To me this sounds like a firewall/vpn moved into the application layer.


Sounds like the difference between "authenticate, then access this application" and "authenticate, then access our network which has this application accessible on it."


I mean, what the OP said implies what you're saying.


I know the approach described in the article is not particularly new [0], but I think it deserves to get more traction than it does (AFAIK).

I do have some other questions, though:

1) Does this infrastructure support BYOD, and if so, what does the provisioning process look like?

2) What permissions do employees have their devices?

3) How are device compromises handled?

[0] https://research.google.com/pubs/pub43231.html


The answer to both the byod and permissions questions is the "tiered" device trust part from the article. You, the policy-maker decide how certain you are that a device hasn't been pwned given its provenance and user access story, and you assign a "trust tier" accordingly, which determines what resources it can access.

I don't think beyondcorp necessarily changes your incident response story, assuming you already have one.

A lot of this discussion glosses over the fact that U2F really makes this a viable system. U2F solves the MITM problem and ensures that the anyone who logs in does so with a company-issued hardware authenticator in physical communication (usually USB, but maybe also NFC or Bluetooth) with the client device. This means that even in a byod story, there's a piece of corp-issued hardware always attached. This in turn means that impersonation requires physical device theft in addition to credential theft.


BYOD is possible to at least some degree, with devices like Chromebooks. A few years ago, I was able to use my personal Chromebook to access internal sites. I tried just a few. The sole requirements I remember were a stock install of the OS, a work profile and a Yubikey.


> A lot of this discussion glosses over the fact that U2F really makes this a viable system.

This. Really, BeyondCorp is only amazing insofar as it takes full advantage of U2F. U2F is the real (and lasting) innovation we're looking at here.


> A lot of this discussion glosses over the fact that U2F really makes this a viable system. U2F solves the MITM problem and ensures that the anyone who logs in (…)

Makes viable: certainly; solves: not so sure. Session hi-jack doesn't magically cease to be a problem.


It becomes much less of an issue if the connection is re-negotiated periodically, and a new key may require a physical action (touch) from the key generator.


I don't know more than what's mentioned in public sources, but I can guess:

1) BYOD is likely supported, but provisioning installs the invasive device monitor (as chrome extension [0])

2) Paper mentions that you can at least install your own printers. I would think that SW engineers would have full access, subject to device monitor being happy.

3) Since all keys (both per-user and per-device) are stored centrally, it should be fairly easy to revoke all device keys in this case.

[0] https://static.googleusercontent.com/media/research.google.c...


>BYOD is likely supported, but provisioning installs the invasive device monitor

Probably not. Since they lock down which apps run or not, I doubt they'd trust some home rolled, untrusted, unverified install with unknown executables running.

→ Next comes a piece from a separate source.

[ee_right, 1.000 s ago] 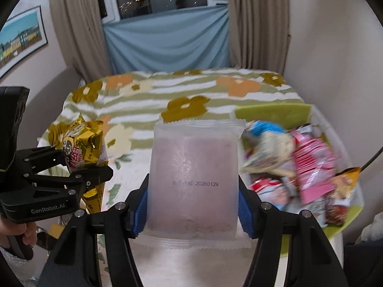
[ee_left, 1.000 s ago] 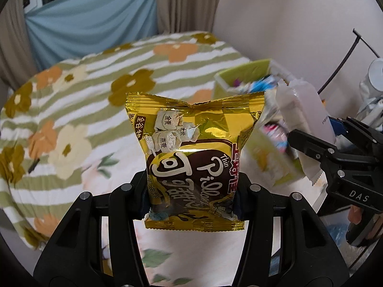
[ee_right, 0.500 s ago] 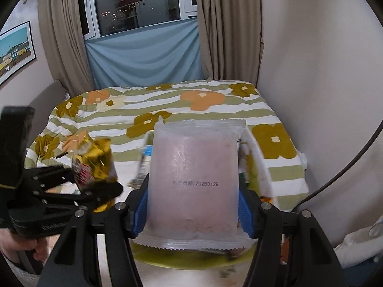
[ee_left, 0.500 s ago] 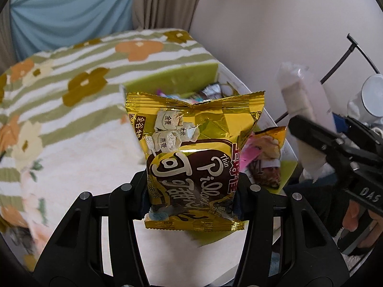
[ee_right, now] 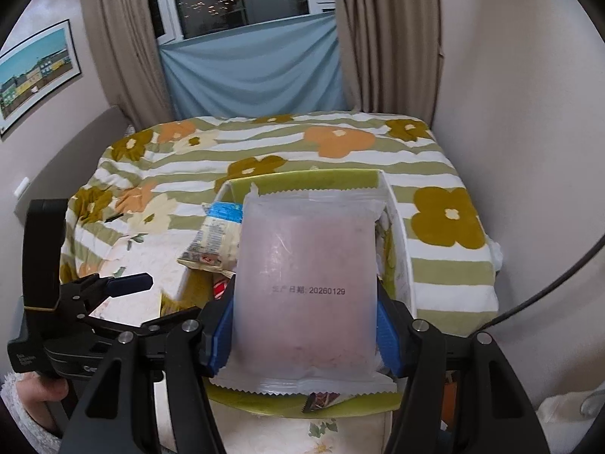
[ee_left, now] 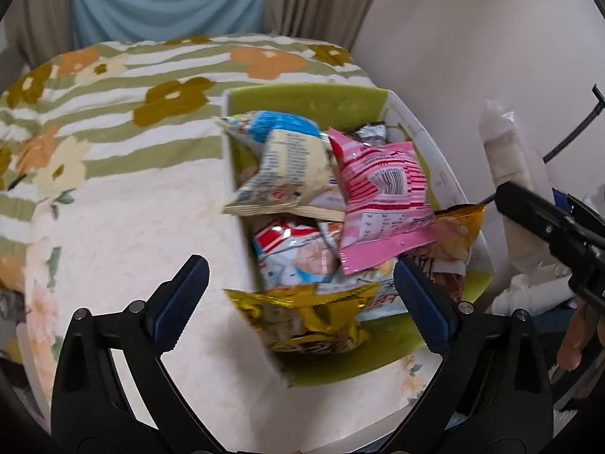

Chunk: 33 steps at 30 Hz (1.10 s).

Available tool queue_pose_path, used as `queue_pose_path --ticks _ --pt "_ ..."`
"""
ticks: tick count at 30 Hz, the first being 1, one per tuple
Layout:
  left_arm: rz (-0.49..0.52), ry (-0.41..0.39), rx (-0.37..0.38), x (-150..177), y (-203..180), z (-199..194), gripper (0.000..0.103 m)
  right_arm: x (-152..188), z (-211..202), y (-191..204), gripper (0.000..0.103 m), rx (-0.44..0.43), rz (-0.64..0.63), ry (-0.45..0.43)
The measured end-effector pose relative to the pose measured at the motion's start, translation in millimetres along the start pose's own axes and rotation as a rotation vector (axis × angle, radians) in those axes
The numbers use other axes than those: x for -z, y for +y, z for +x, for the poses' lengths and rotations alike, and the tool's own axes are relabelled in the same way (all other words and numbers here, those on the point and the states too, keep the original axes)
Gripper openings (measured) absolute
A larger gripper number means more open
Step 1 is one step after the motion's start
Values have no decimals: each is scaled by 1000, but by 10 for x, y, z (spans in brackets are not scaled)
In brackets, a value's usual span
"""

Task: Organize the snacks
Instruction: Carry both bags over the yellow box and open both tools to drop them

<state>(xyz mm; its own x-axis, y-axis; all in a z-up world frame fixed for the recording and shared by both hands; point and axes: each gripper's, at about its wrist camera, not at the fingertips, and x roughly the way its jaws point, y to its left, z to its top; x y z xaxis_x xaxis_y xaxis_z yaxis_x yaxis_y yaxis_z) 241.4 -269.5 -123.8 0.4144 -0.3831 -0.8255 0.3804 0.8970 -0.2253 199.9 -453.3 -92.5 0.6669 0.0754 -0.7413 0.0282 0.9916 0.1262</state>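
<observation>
The green box (ee_left: 310,100) on the bed (ee_left: 113,196) is heaped: a pink packet (ee_left: 382,196), a cream packet (ee_left: 291,174) and a gold packet (ee_left: 302,321) at its near end fill it nearly to the rim, leaving only a bare strip of green floor nearest the camera. The wall (ee_left: 472,38) stands close on the box's right, so little room there. Left of the box the bedcover lies open and flat. The right hand-held gripper (ee_right: 304,325), clamped on a frosted pouch (ee_right: 306,283), hangs over the box's right side.
</observation>
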Motion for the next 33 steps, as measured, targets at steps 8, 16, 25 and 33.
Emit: queue_pose_path --ticks 8,16,25,33 --pt "-41 -42 -46 15 164 -271 98 -83 -22 157 58 -92 -44 -19" --pt "-69 -37 -118 15 298 -336 98 -162 182 371 58 -182 -81 17" --pt "-119 5 -182 292 442 -260 98 -44 557 350 80 -219 -81 71" --pt "-97 -7 -157 384 366 -303 98 108 509 252 93 -178 -48 87"
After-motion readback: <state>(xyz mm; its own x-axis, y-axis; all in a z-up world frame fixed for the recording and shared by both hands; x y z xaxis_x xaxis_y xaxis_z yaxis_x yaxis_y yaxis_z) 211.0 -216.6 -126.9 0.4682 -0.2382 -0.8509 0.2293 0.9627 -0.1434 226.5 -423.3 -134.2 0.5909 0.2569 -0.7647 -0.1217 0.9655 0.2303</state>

The article specifically states "Provisioning Chromebooks for new employees is a minimal processing, taking no longer than 90 seconds worth of configuration settings." Other than the badly worded phrase "a minimal processing" I think you can reasonably assume you have your answer.

The article also mentions that "The model benefited the fact that all of Google’s internal applications are already on the Web". I'm just going to assume that means Google employees are using web-based remote access for development. If that's the case then their Chromebooks are really just expensive dumb terminals. We may differ on this but I personally don't see any reason to drop $1k+ on a dumb terminal just to say I own the hunk of plastic I do my job on every day, particularly when my employer will hand me one for free when I start my new job.

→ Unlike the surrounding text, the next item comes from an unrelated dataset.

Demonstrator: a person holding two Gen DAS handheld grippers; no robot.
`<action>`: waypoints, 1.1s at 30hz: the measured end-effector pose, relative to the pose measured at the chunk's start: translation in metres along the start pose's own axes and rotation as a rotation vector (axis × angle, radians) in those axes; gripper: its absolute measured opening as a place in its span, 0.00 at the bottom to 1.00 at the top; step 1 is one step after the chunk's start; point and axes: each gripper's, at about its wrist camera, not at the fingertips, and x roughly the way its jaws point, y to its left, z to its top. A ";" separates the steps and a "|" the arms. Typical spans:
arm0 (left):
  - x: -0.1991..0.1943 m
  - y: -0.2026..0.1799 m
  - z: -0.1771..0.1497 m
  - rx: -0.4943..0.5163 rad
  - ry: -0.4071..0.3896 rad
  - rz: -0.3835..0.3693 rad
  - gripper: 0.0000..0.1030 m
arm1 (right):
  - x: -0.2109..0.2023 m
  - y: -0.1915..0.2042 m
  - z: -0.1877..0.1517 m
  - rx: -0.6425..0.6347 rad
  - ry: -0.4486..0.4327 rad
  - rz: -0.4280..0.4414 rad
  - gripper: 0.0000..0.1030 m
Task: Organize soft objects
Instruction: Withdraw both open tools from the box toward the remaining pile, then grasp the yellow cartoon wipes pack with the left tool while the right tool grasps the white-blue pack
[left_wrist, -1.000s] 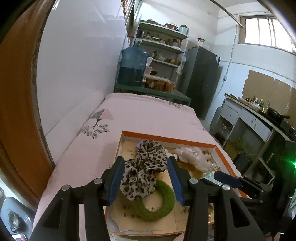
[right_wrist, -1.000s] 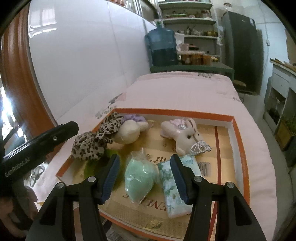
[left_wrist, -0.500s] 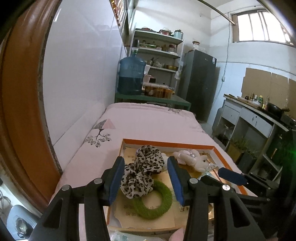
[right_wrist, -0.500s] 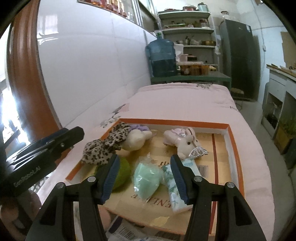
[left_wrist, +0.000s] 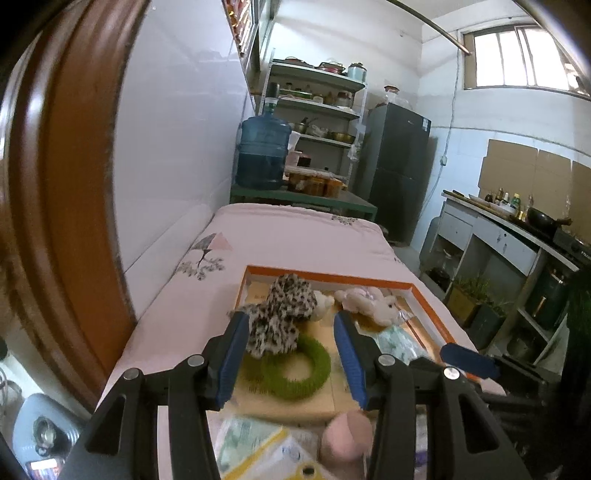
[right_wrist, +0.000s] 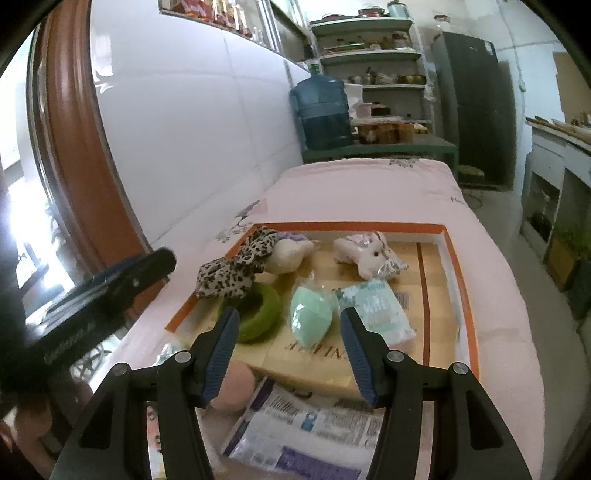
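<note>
A shallow cardboard tray (right_wrist: 460, 280) with an orange rim lies on a pink bedspread (right_wrist: 369, 192), and the soft things sit inside it. At the tray's far left corner a leopard-print scrunchie (right_wrist: 236, 264) lies partly over a green fuzzy ring (right_wrist: 258, 314), which sits nearer the tray's front edge. Just behind the scrunchie, touching it, is a cream plush toy (right_wrist: 290, 253) with a bit of purple on top. Toward the middle of the tray's back wall a pale pink plush rabbit (right_wrist: 364, 253) lies on its side with a small silvery piece against its front. In the middle of the tray a mint-green pouch (right_wrist: 310, 317) in clear wrap lies just beside a white packet of tissues (right_wrist: 380, 310). Outside the tray, against its front edge, are a pink round puff (right_wrist: 234, 386) and some printed plastic packets (right_wrist: 310, 424). The right gripper (right_wrist: 288, 328) hovers in front of the tray's near edge with its jaws apart and nothing between them. The left gripper (left_wrist: 291, 334) hangs in front of the tray's left half, jaws likewise spread and empty, with the scrunchie and ring seen through the gap but not touched.
</note>
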 end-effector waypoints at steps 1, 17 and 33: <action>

Based on that assumption I think you can also reasonably assume permissions around futzing with the needed browser plugins are limited and device compromise is handled how Chromebooks normally handle most problems: wipe and reinstall.


You are reading too much into that sentence. Most software engineers at Google actually have a MacBook as laptop and a Linux workstation.


And that MacBook is primarily a web browser and/or really expensive dumb terminal.


Primarily... but then it's a MacBook for secondary uses.

You can't run minikube on a dumb terminal while off at a conference.


I guess the question really is can you download code from the repos to your own desktop or laptop and do anything with it?


As far as I recall, you can download code to your desktop but not your laptop, unless you’re doing something like iOS development that would be difficult to do over say ssh -Y.


I'm not a googler, but from my readings about their dev culture: it wouldn't be practical, as such, for a lot of what that dev server is really used for. Stupid-much development, however, is API driven and based on isolated logic. Those individual components or spike solutions would make absolute sense on the laptop.

More importantly: with the kinds of operations Google is running these days you'd really expect lots of the APIs youd need for product development to be readily accessible.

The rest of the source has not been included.